▶ **Task statement**
Wherever a picture appears, skip it and retype the rest of the data exactly.

====== Given material ======

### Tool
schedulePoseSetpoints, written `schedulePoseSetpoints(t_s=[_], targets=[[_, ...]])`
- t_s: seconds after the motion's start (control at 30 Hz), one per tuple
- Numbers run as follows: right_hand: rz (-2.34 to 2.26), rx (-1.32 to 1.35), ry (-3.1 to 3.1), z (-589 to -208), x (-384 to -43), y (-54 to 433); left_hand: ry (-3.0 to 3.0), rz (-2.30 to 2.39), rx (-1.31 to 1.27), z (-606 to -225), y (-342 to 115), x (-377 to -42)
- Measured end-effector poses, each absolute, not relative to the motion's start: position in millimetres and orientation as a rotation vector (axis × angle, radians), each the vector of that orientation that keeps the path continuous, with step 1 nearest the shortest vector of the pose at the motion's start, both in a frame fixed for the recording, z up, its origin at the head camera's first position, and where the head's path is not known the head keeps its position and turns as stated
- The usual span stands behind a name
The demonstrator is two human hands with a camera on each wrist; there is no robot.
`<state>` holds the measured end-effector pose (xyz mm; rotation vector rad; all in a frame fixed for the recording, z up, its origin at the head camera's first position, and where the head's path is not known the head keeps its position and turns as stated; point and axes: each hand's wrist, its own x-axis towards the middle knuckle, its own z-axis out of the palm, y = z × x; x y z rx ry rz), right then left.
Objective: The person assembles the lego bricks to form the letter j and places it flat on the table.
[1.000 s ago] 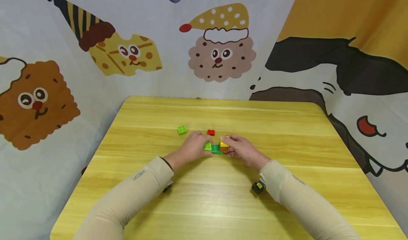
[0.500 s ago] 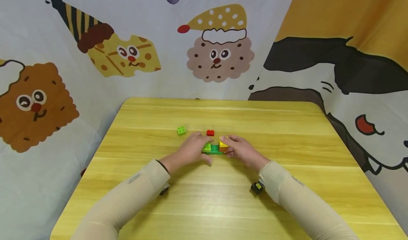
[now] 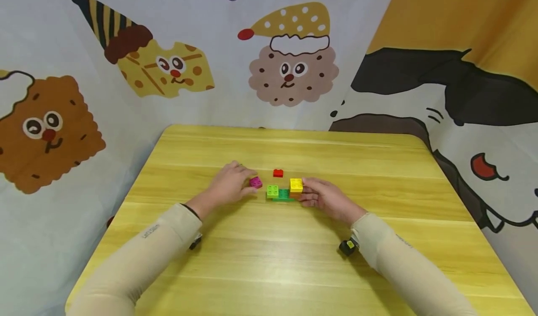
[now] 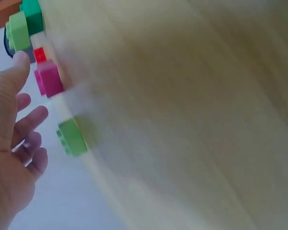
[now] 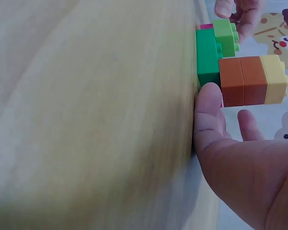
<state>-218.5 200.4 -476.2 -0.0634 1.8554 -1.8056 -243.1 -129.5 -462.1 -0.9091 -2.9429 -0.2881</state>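
In the head view, a small build of toy building bricks stands mid-table: a dark green base [image 3: 284, 194], a lime brick [image 3: 272, 191] at its left end, and two stacked orange-brown bricks [image 5: 243, 81] under a yellow brick [image 3: 296, 185] at its right. My right hand [image 3: 329, 198] lies beside the right end, its thumb by the base in the right wrist view and its other fingers apart from the stack. My left hand [image 3: 227, 185] reaches over the table with spread, relaxed fingers beside a magenta brick [image 3: 255, 182]; contact is unclear.
A red brick [image 3: 278, 173] lies behind the build. Another lime brick [image 4: 72, 138] sits near the left hand, mostly hidden by it in the head view. A printed cloth [image 3: 290, 115] hangs behind the wooden table [image 3: 269, 260].
My left hand has left the build's lime brick and moved left, uncovering the magenta brick. My right thumb has come off the yellow brick, and that hand has shifted slightly right.
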Motion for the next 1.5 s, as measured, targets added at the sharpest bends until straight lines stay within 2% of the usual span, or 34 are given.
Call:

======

▶ **Worked solution**
### Tool
schedulePoseSetpoints, written `schedulePoseSetpoints(t_s=[_], targets=[[_, ...]])`
- t_s: seconds after the motion's start (control at 30 Hz), one per tuple
- Numbers run as follows: right_hand: rz (-2.34 to 2.26), rx (-1.32 to 1.35), ry (-3.1 to 3.1), z (-589 to -208), x (-384 to -43), y (-54 to 433); left_hand: ry (-3.0 to 3.0), rz (-2.30 to 2.39), rx (-1.31 to 1.27), z (-606 to -225), y (-342 to 115), x (-377 to -42)
- Measured end-effector poses, each absolute, not relative to the motion's start: position in millimetres and orientation as a rotation vector (axis × angle, radians), each the vector of that orientation that keeps the path continuous, with step 1 nearest the shortest vector of the pose at the motion's start, both in a frame fixed for the recording, z up, its origin at the head camera's first position, and where the head's path is not known the head keeps its position and turns as stated
- The usual span stands behind a name
The demonstrator is two human hands with a camera on each wrist; there is no robot.
`<state>` holds the measured end-effector pose (xyz mm; rotation vector rad; all in a frame fixed for the recording, z up, its origin at the head camera's first position, and where the head's path is not known the head keeps its position and turns as stated; point and axes: each hand's wrist, its own x-axis towards the middle knuckle, its own z-axis out of the palm, y = z × x; x y z rx ry rz), right then left.
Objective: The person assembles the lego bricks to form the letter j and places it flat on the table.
[1.000 s ago] 
[0.500 s ago] 
[now] 
[now] 
[now] 
<state>-218.5 200.4 -476.2 -0.0634 1.8554 -1.8056 -243.1 -129.5 -462.1 -0.9091 -2.9429 -0.2881</state>
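In the head view, a small build of toy building bricks stands mid-table: a dark green base [image 3: 284, 194], a lime brick [image 3: 272, 191] at its left end, and two stacked orange-brown bricks [image 5: 243, 81] under a yellow brick [image 3: 296, 185] at its right. My right hand [image 3: 329, 198] lies beside the right end, its thumb by the base in the right wrist view and its other fingers apart from the stack. My left hand [image 3: 227, 185] reaches over the table with spread, relaxed fingers beside a magenta brick [image 3: 255, 182]; contact is unclear.
A red brick [image 3: 278, 173] lies behind the build. Another lime brick [image 4: 72, 138] sits near the left hand, mostly hidden by it in the head view. A printed cloth [image 3: 290, 115] hangs behind the wooden table [image 3: 269, 260].
My left hand has left the build's lime brick and moved left, uncovering the magenta brick. My right thumb has come off the yellow brick, and that hand has shifted slightly right.
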Motion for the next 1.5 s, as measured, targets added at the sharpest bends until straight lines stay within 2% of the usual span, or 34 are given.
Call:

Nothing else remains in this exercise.